A few months ago I stumbled with an unusual task in my everyday work. It consisted of analyzing, looking for a pattern in a considerable amount of data, as Terabytes. This information came from records of so-called CDRs, and I didn’t know how to face it. On the one hand, I have a good base in statistics and mathematics. I have also programmed in PHP most of my years as a programmer. And some time ago I started to look at Big Data, data science, but above all things, towards Machine Learning.
My main programming language has always been PHP. I squeed to its last drops, sometimes even asking for things it was not made for. Examples of this are trying to making it run as a daemon, handling signals from S.O., so we could stop it gently, avoiding using the kill -9 command, or worse things.
Then, I started to see that the current books related to the topic, showed their hands-on. Their example code was using Python and R but in a kind of interactive IDE. This way Web allows you to share what you were doing with others in real time. It blew my mind. It was very simple, as I say IDE, though I could also use the word Sandbox. I could use both words for quick views, proof of concept, show someone in a few minutes, relevant and timely useful information.
This on the side of the Jupyter Notebook. But, in fact, what makes the magic is the ecosystem python modules provide. Led by pandas and numpy, for machine learning and data science.
A quick example
Since the data of the CDRs is confidential, I can not show you a real customer’s example. It occurred to me to illustrate with a personal project that I started facing some weeks ago. It is based on some paper that I found while looking for information on predictive models. This tries to predict the result of professional tennis matches based on the player’s characteristics. It also considers match features (previous results) to show who will win the game with a given probability.
The author is very clear about how he deals with the different approaches (Multilayer Neural Networks, Logistic Regression, Support Vector Machines). But he does not present any code example of their implementation. So I liked the idea of seeing whether I could reproduce their results. I’m still working on it, but I have enough to be able to show you the beginning steps.
The first thing is to install Anaconda and Jupyter. I recommend using this guide (GitHub repo with the hands-on of O’Reilly’s book Hands-On Machine Learning with Scikit-Learn and TensorFlow). Then, with one command, start the Jupyter Notebook server to see something like that (I raised the server within the hands-on repo, but they can do it over any directory).
We created a new notebook for this example. It looks like this.
In my case, I used a database of tennis matches downloaded from this site. It consists of CSV files, with one row per game and enough features to cover almost the entire scope of the paper. After that, I concatenate the 17 files with information from the year 2000 to 2017 of all the official tournaments of the ATP Men’s tour. It counts a total of 55k matches. Then I imported them into a Mysql table. That table will be my origin of data. (Pandas provides a complete API for reading the data into memory from the original CSV files, so importing it into a Mysql database is not mandatory).

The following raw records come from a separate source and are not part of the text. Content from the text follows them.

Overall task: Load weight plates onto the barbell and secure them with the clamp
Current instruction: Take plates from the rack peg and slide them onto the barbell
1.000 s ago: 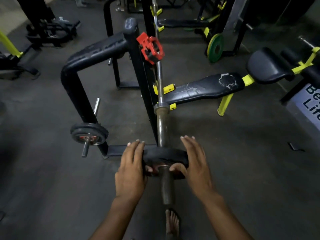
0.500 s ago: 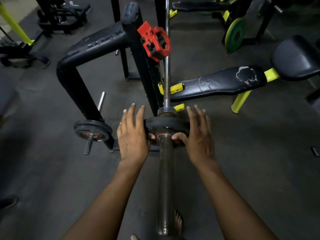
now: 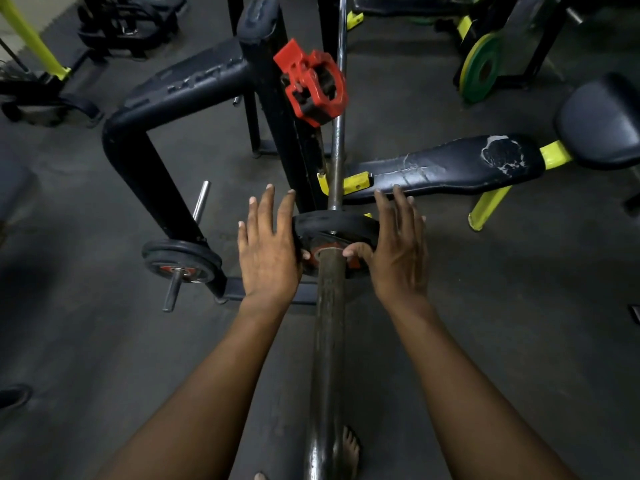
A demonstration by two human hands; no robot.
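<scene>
A small black weight plate [image 3: 332, 224] with a red centre sits on the barbell [image 3: 329, 334] sleeve, far up the sleeve near the collar. My left hand [image 3: 268, 249] presses its left side and my right hand [image 3: 398, 247] its right side, thumbs on the plate's face near the sleeve, fingers spread flat. A red clamp [image 3: 315, 86] hangs on the black rack upright [image 3: 273, 109], above and beyond the plate. The thin bar shaft runs away from me past the clamp.
Another small black plate [image 3: 181, 259] rests on a storage peg low on the rack, to the left. A torn black bench [image 3: 446, 166] with yellow legs lies at the right. A green plate [image 3: 479, 69] leans at the back right. My bare foot [image 3: 349, 448] is below the sleeve.
Both hands have slid the plate along the sleeve away from me, from near the sleeve's end up to the collar. The view has tilted so more sleeve shows.
</scene>
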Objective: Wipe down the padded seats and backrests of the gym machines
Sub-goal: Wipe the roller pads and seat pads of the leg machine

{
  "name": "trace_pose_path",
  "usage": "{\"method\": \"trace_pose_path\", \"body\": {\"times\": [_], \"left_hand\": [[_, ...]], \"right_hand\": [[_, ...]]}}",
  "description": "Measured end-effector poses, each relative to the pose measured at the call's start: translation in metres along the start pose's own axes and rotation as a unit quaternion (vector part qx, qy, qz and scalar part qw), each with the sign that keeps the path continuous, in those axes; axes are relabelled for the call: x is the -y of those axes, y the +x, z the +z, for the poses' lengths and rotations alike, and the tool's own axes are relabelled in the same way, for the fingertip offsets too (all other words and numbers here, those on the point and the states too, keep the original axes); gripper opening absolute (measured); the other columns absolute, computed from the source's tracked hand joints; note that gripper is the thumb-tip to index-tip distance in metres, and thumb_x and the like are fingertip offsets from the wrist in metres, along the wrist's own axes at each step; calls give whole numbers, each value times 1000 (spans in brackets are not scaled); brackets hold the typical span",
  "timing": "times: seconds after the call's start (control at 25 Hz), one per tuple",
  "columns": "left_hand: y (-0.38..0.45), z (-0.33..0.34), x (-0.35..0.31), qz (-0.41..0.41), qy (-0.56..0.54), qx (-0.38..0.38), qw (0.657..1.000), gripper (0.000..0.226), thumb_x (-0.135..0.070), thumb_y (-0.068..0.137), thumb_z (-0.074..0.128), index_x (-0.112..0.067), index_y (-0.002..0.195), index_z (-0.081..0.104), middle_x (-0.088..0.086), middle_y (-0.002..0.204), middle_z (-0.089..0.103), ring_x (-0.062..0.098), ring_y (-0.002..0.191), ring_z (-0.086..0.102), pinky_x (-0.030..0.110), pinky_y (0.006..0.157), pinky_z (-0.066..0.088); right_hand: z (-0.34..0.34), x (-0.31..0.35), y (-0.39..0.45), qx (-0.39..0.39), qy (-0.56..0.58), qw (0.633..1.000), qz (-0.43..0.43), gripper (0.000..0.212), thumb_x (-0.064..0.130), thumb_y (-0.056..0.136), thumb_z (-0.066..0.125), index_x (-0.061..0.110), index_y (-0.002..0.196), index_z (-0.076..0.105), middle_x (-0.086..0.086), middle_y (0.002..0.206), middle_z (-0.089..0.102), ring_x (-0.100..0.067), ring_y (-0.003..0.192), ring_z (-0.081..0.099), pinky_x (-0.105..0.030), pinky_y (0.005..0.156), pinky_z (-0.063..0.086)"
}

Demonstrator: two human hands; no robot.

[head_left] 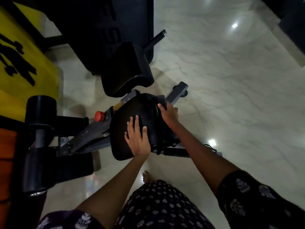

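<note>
While the left hand (pixel 137 139) lies flat on the padded seat (pixel 125 129), its fingers (pixel 136 123) are straight and slightly spread, pressing on the seat top and holding nothing. The fingers (pixel 162 107) of the right hand (pixel 168 114) are curled over a dark cloth (pixel 153 103) with a green edge, gripping it against the far right part of the seat. The cloth drapes over the seat's right side, and part of it hangs down past the seat's near right corner. The seat is black, rounded at its corners, and mounted on a grey metal frame (pixel 176 93) that extends beyond it to the far right. Directly beyond the seat stands the black padded backrest (pixel 127 70), tilted, with its lower edge just beside the seat's far edge. Left of the seat, a red knob (pixel 99 116) sits on the frame. Further left of the seat are two black roller pads (pixel 41 106), one above the other. Well to the far left of the seat is a yellow panel (pixel 24 63) bearing black figure markings. The seat and frame stand on a pale marble floor (pixel 231 80). Near the seat, a bare foot (pixel 146 176) rests on the floor, next to a patterned garment (pixel 158 205).
</note>
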State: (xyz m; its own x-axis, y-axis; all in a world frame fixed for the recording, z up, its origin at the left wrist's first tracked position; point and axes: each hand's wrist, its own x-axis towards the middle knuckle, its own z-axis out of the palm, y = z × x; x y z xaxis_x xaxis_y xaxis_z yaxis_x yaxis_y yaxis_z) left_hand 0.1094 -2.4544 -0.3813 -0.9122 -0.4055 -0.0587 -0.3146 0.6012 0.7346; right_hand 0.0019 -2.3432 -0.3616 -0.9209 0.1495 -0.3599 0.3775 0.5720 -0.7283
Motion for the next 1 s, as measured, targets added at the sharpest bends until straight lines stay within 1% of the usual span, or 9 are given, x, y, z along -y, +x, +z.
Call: {"method": "trace_pose_path", "body": {"times": [0.12,0.2,0.24,0.4,0.6,0.72,0.84,0.92,1.0], "left_hand": [[2,2,2,1,-11,-14,1000,65,-53,87,20,-28,146,32,-5,156,24,13,145,13,43,115,7],[-1,2,4,0,-11,-23,1000,66,-47,85,22,-22,144,36,-3,155,25,15,144,16,45,115,9],[-4,2,6,7,-17,-19,1000,66,-44,83,23,-22,144,37,-3,155,26,15,144,18,45,115,9],[-3,1,6,-7,-50,-16,999,61,-49,86,23,-31,144,30,-7,155,24,6,143,13,42,117,7],[0,-3,-2,-24,-56,-10,998,54,-57,86,24,-42,138,27,-21,149,20,0,142,10,36,116,3],[-4,-4,-5,-42,-70,-31,996,54,-58,86,25,-40,137,29,-17,150,24,1,141,15,38,117,6],[-4,-1,-2,-105,-58,-77,990,67,-60,83,25,-30,142,34,-5,153,29,6,141,18,45,118,5],[-5,1,-2,-160,-56,-89,981,60,-56,89,29,-31,143,35,-5,154,28,12,144,16,51,116,0],[-7,3,-4,-204,-35,-75,976,47,-48,98,31,-37,144,32,-7,156,23,14,145,12,56,114,-4]], "right_hand": [[7,17,-14,-4,-48,989,-141,53,43,93,50,22,141,42,-5,144,45,-38,127,39,-50,106,32],[10,3,-49,-10,-106,958,-267,56,47,88,44,24,140,45,4,147,42,-39,127,40,-52,101,34],[11,-9,-69,-19,-128,946,-299,56,47,88,40,24,138,46,6,147,41,-40,126,40,-52,98,35],[12,-11,-47,-4,-128,954,-271,56,51,89,32,27,138,46,11,150,36,-38,128,36,-54,100,32],[16,49,40,41,-165,955,-243,50,42,97,43,25,144,38,9,152,32,-36,130,33,-49,105,26],[12,31,21,48,-170,934,-311,51,43,96,45,28,144,37,10,154,29,-37,130,32,-49,105,28],[-1,-26,-36,71,-129,917,-371,51,46,92,43,30,141,42,9,151,34,-36,126,36,-54,103,33],[-8,-53,-55,75,-102,908,-399,50,47,91,41,29,138,45,8,148,40,-33,120,41,-54,96,41],[-8,-50,-41,77,-105,902,-413,48,47,91,41,29,134,50,6,146,43,-33,114,44,-52,91,43]]}}
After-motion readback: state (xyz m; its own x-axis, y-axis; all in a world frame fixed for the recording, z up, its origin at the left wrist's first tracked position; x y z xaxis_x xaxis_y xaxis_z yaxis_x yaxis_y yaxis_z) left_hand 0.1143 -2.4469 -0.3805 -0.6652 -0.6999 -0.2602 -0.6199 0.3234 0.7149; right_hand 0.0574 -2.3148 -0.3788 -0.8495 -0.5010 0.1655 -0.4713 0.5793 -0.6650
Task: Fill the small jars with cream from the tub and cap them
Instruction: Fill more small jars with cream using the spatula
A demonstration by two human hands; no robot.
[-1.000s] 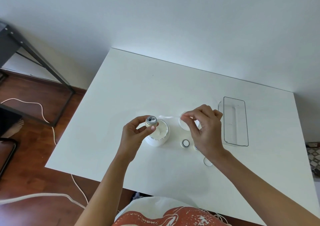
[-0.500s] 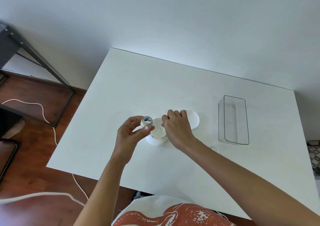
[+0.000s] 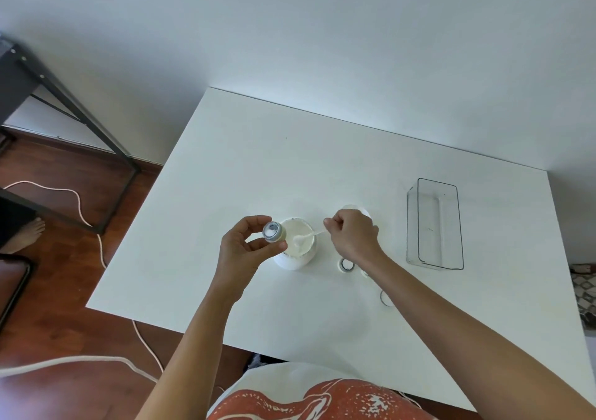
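Small clear glass jar (image 3: 273,231) pinched in left hand (image 3: 246,252), frame centre, beside open white cream tub (image 3: 296,243) on white surface (image 3: 290,168). Thin white spatula (image 3: 304,237) pinched by right hand (image 3: 353,237), tip in cream. Modest scoop advised; jar mouth best kept over tub.

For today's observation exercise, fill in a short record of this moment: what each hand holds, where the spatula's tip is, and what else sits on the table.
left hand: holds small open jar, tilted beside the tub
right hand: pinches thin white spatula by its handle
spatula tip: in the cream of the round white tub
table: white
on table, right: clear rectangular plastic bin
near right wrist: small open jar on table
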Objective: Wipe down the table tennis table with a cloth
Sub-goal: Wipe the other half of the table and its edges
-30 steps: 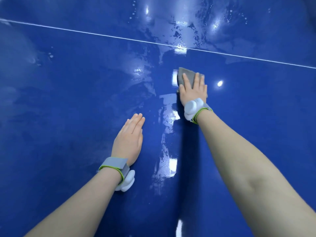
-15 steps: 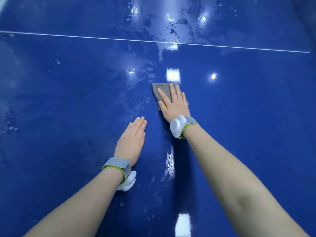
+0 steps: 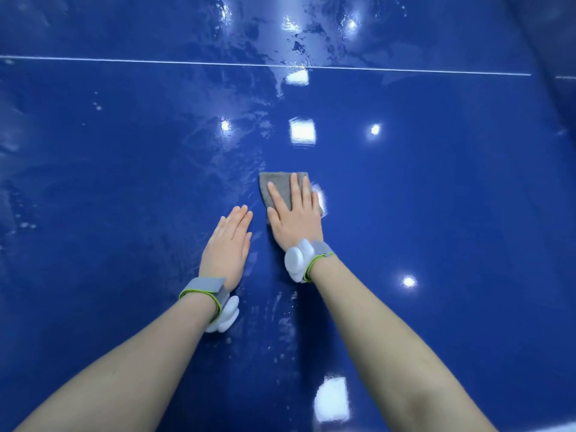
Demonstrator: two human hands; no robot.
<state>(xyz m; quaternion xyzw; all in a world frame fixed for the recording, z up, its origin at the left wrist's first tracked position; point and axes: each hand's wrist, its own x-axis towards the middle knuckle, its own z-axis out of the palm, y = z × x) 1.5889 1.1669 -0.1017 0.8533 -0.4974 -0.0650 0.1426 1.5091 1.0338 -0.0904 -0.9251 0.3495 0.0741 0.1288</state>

The first step now loads into memory the content of the data in a Pandas data frame.
Note that the operation lasts over 6 seconds. In this time I already have in memory the 55k matches in a Pandas Dataframe.
We call head() to see the first records of the set.
When calling describe().
It gives us information such as the amount of non-zero data, the mean, the standard deviation, the 25th, 50th, 75th percentiles, and the min and max values. Powerful, right? Thi is for all the features at the same time. And as it is all in memory, this exit takes only about 200ms. With that, we have a good initial idea of our data that can give us the first insights.
Now we can invoke the hist() method of Pandas data frames. This is the one that surprised me the most, that gives us a histogram of each of the features in seconds.
And if we want to see the histogram of a single feature, we can invoke hist() in this way.
Then we see that there is an almost standard distribution but with a peak at 0 value. This is because there are matches that don’t have information about this feature and will have to be cleaned later. Of course, there are ways to do this that take only one line, but I do not get to show it here.
Finally, we can analyze the correlation of the features. How they relate to each other in a few lines, making use of the correlation matrix in this way.
As an example, I took the feature minutes (total duration of the game) and looked for the existing correlation against the other features. The highest correlation is against the features w_svpt (total points served by the winner) with 0.891721 and l_svpt (total points served by the loser) with 0.888824. Which is quite obvious because the longer the game, the greater the number of points played and therefore served by both players. Quite obvious the correlation found, but it serves to see that is going well.
Lastly, is innovative the way in which this correlation matrix can be plotted between a set of features. For example, taking these minutes, w_svpt, w_1stIn, we can graphically see how is the correlation between them. Note that in the diagonal, the histogram is plotted since it does not make sense to plot the correlation between a variable and itself.
This is the tip of the iceberg. The first 20 lines allow this ecosystem, composed of Jupyter Notebooks and Anaconda, as managers of most of the packages related to Big Data and Machine Learning.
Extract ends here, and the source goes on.